**ASSIGNMENT**
Look through the material below. Copy every line with the string "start" in it.

**DATA SECTION**

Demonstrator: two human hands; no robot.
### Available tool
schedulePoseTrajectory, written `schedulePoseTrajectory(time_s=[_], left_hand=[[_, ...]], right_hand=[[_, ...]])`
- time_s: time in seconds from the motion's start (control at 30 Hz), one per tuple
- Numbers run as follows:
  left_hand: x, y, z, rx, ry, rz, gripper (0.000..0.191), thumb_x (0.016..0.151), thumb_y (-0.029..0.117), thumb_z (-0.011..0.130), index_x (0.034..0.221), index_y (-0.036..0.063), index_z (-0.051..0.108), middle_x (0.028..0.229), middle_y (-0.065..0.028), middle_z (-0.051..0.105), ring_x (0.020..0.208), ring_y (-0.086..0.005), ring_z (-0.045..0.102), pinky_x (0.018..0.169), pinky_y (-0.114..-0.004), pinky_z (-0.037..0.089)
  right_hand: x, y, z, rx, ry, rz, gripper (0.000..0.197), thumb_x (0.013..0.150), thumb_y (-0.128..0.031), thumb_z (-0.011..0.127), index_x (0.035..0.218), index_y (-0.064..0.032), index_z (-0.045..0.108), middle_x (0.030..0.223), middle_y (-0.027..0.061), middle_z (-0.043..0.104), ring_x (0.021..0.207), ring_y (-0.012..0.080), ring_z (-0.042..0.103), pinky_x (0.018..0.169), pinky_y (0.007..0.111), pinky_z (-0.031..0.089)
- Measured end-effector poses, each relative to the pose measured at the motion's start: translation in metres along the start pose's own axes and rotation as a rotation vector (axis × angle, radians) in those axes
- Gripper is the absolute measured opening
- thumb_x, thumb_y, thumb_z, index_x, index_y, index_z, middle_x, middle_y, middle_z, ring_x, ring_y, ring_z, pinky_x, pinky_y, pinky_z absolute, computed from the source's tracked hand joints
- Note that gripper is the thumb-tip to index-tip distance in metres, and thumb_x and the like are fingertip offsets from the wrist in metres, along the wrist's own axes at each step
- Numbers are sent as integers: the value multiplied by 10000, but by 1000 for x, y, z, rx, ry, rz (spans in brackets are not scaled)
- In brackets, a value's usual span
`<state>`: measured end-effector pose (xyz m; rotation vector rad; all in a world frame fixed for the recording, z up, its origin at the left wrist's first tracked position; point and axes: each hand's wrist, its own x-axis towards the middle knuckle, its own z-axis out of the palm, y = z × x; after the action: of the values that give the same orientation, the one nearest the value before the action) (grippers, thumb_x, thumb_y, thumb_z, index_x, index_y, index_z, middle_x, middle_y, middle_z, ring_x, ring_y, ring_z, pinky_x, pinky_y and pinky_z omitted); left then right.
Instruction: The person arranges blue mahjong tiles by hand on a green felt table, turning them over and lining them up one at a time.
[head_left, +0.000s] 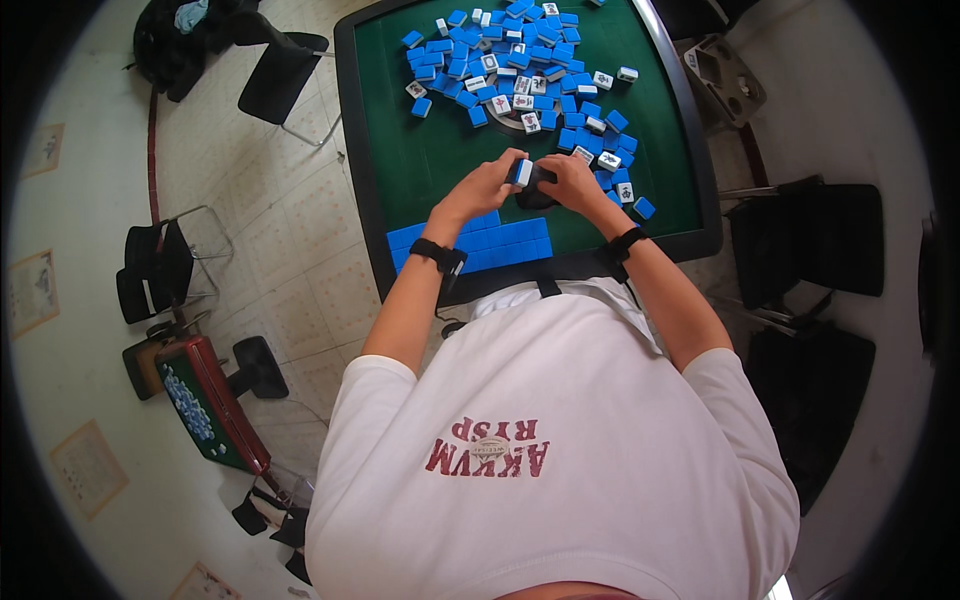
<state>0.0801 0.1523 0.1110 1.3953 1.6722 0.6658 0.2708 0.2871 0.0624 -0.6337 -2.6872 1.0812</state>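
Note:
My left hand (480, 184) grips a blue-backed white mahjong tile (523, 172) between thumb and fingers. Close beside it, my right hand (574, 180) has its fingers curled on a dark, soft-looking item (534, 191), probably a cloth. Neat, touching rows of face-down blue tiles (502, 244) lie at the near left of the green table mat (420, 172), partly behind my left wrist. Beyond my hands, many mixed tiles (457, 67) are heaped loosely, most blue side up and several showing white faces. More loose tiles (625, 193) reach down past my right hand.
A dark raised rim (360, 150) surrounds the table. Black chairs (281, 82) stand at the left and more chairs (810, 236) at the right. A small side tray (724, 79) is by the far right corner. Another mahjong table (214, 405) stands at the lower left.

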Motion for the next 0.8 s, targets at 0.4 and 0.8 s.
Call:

**SOLUTION FOR THIS TASK**
- time_s: time in seconds from the motion's start (control at 30 Hz), one per tuple
- Measured end-effector poses, each relative to the pose measured at the motion's start: translation in metres along the start pose's own axes and rotation as a rotation vector (axis × angle, radians) in those axes

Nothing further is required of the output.